A Longer English Joke: The Change of Hell

An engineer died and was wrongly sent to hell. He soon redesigned the place. Thanks to the air conditioner he built and installed, hell has become much cooler. Escalators and elevators are running well. Manual labor soon became a thing of the past.

One day, God saw all the changes. He loudly questioned how these improvements were achieved.

The devil replied, "The engineer you sent me."

"What engineer? You shouldn't have an engineer. Send him back! "

The devil's answer is simple ... "No."

"If you don't send the engineer back at once, I will be very angry. In fact, I want to sue you! "

The devil replied, "Then. . . Where are you going to find a lawyer? "

A longer English joke: Even pigs have standards.

A lawyer and two friends, a rabbi and a Hindu saint, met with car trouble in the countryside and asked to stay at a farmer's house for the night.

The farmer said, "There may be problems; You see, I only have a place for two people to sleep, so one of you must sleep in the barn. "

"No problem," echoed the rabbi. "My people have been wandering in the desert for 40 years. I am humble and can sleep in the barn for one night."

With that, he went to the barn and everyone else went to sleep.

After a while, someone knocked at the door. The farmer opened the door. The rabbi stood in the barn.

"What's the matter?" Asked the farmer.

He replied, "I appreciate you, but I can't sleep in the barn." There is a pig in the barn, and my belief is that it is an unclean animal. "

His Indian friend agreed to swap places with him. But a few minutes later, the same scene appeared again. Someone knocked at the door.

"What's the matter, now?" Asked the farmer.

The Hindu sage replied, "I appreciate your help, too, but there is a cow in the barn. In my country, the cow is considered sacred." I can't sleep in the holy land! "

Well, then only lawyers can change it. He complained and complained, but he went to the barn anyway.

After a while, someone knocked on the farmer's door again.

Frustrated and tired, the farmer opened the door and stood there. ...

Pigs and cows.

A longer English joke: Men unite.

How many men does it take to open a bottle of beer? No. She should have opened it when she brought it.

Why is the laundromat really not a good place to pick up girls?
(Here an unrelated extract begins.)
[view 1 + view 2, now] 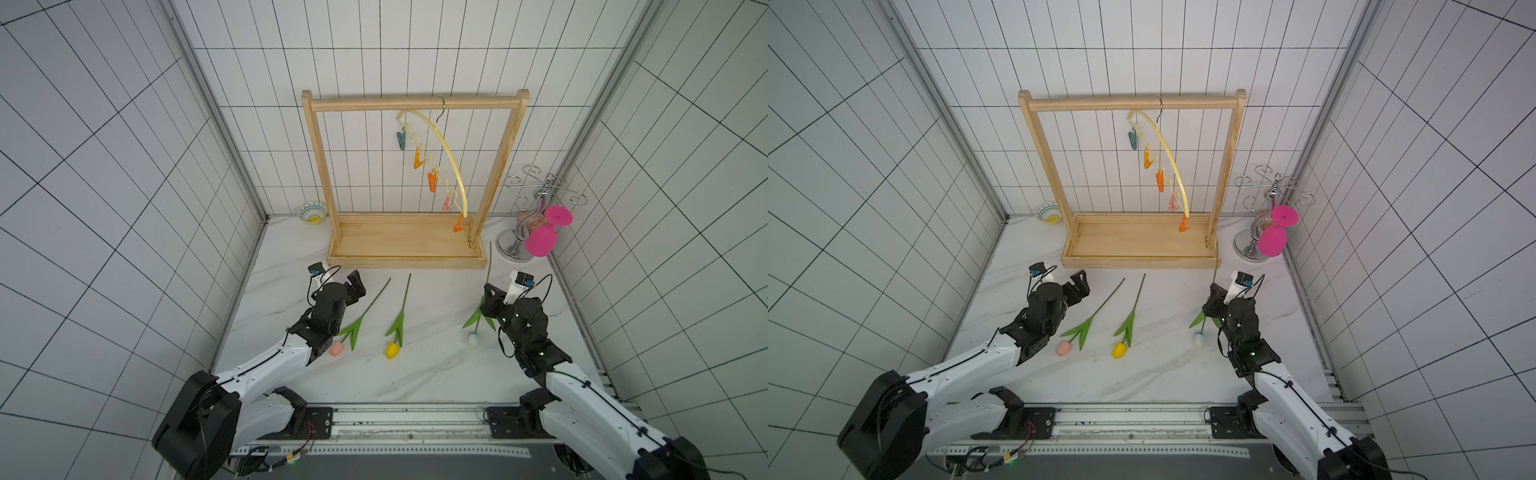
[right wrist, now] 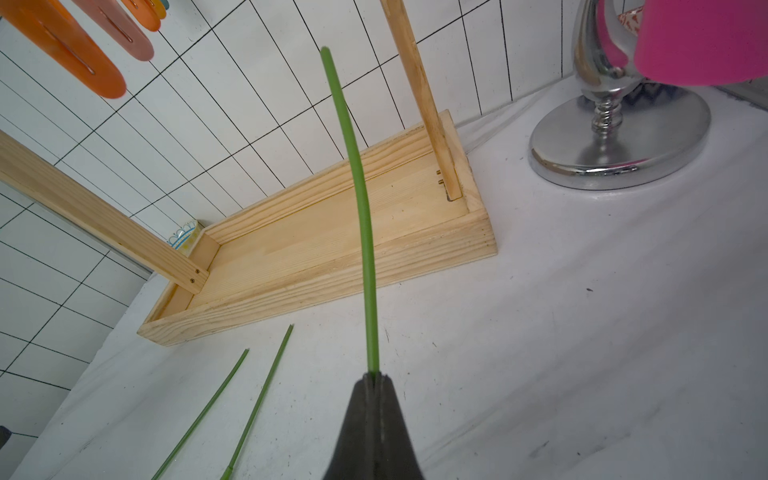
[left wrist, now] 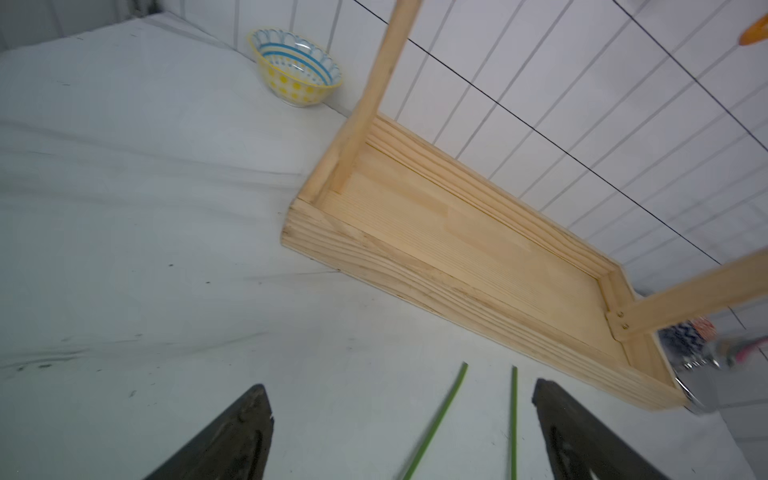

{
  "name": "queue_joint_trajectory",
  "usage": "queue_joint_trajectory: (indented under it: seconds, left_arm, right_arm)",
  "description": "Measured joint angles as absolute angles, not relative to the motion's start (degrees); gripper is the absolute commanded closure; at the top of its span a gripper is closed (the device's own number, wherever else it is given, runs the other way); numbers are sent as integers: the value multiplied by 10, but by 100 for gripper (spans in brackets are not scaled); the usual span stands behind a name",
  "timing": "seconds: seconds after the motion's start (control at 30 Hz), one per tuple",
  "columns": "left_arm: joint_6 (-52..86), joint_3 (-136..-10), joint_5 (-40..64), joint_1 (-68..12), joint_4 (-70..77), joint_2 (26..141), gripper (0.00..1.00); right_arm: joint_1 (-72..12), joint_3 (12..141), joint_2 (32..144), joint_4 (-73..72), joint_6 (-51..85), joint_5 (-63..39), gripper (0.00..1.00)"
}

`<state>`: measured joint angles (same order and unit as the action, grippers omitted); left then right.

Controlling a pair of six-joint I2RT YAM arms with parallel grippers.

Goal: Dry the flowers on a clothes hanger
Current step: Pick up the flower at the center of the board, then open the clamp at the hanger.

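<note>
A: Start with both top views. See the flowers [image 1: 1119, 350]?
B: Yes, three, in front of the wooden rack [image 1: 415, 103]. From left to right: the pink flower [image 1: 336, 348], the yellow flower [image 1: 391, 351], the white flower [image 1: 473, 338]. Pink and yellow flat on the white table [image 1: 415, 374]. All with heads at the near side and stems toward the rack.
A: And the hanger [image 1: 456, 166]?
B: Up on the rack. Hangs by its hook from the top bar, well apart from the flowers.
A: Any grabbing?
B: The left claw [image 1: 347, 286] near the pink flower, apart from it. The right claw [image 1: 487, 297] right on the white flower's stem. Also a silver stand [image 1: 509, 247] with a pink cup [image 1: 540, 241] in the back right corner, and a little bowl [image 1: 312, 212] at the back left.
A: Now the left wrist view.
B: The left claw wide open. Holds nothing. Two black fingers [image 3: 232, 432] far apart, with table and the thin green ends of two flowers between them. Farther off, the rack's wooden tray [image 3: 457, 232] and the bowl.
A: And the right wrist view?
B: The right claw shut tight. Pinches the green stem of the white flower. Long stem out past the tip, toward the rack. Cannot tell whether off the table or on it. The other two stems flat on the table beside it. High up, orange and pink clips [image 2: 70, 54] of the hanger. Close by, the silver stand and the pink cup.
</note>
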<state>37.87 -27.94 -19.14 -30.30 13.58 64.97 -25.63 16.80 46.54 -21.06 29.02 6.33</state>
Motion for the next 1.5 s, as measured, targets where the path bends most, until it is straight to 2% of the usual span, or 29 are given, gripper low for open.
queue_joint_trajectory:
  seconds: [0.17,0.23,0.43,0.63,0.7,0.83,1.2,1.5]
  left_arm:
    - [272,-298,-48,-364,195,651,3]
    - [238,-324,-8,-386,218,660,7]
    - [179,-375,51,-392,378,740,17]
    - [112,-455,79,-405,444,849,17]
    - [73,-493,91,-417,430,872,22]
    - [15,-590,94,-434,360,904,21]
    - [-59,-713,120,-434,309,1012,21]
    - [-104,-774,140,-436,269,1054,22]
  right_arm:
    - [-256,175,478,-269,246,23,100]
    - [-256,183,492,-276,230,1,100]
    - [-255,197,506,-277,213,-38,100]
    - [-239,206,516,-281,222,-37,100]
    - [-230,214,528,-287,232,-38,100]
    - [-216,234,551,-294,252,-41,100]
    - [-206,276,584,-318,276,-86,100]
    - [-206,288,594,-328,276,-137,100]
Because a woman who can't even afford a washing machine can never afford you.

Why are women's feet smaller than men's? So they can stand closer to the kitchen sink.

How do you know when a woman is going to say something? When she said, "A man once told me ..."

How do you repair a woman's watch? You don't know. There is a clock on the oven!

Why do men fart more than women? Because women don't shut up for a long time to increase stress.

If your dog barks at the back door and your wife yells at the front door, which one will you let in first? Of course it's a dog ... at least he'll shut up when you let him in.

All wives are similar, but they have different faces, so you can tell them apart.

What's worse than a macho pig? A disobedient woman.

What's the name of a woman with two brain cells? Pregnant.

I married the right man. I just didn't know her name was always.

I haven't spoken to my wife for 18 months-I don't like to interrupt her.

What do you call a woman who has lost 95% of her intelligence? Divorced.

Bigamy is having too many wives. Some people say that monogamy is the same.

Scientists have found that a certain food can reduce women's sexual desire by 90% ... wedding cake.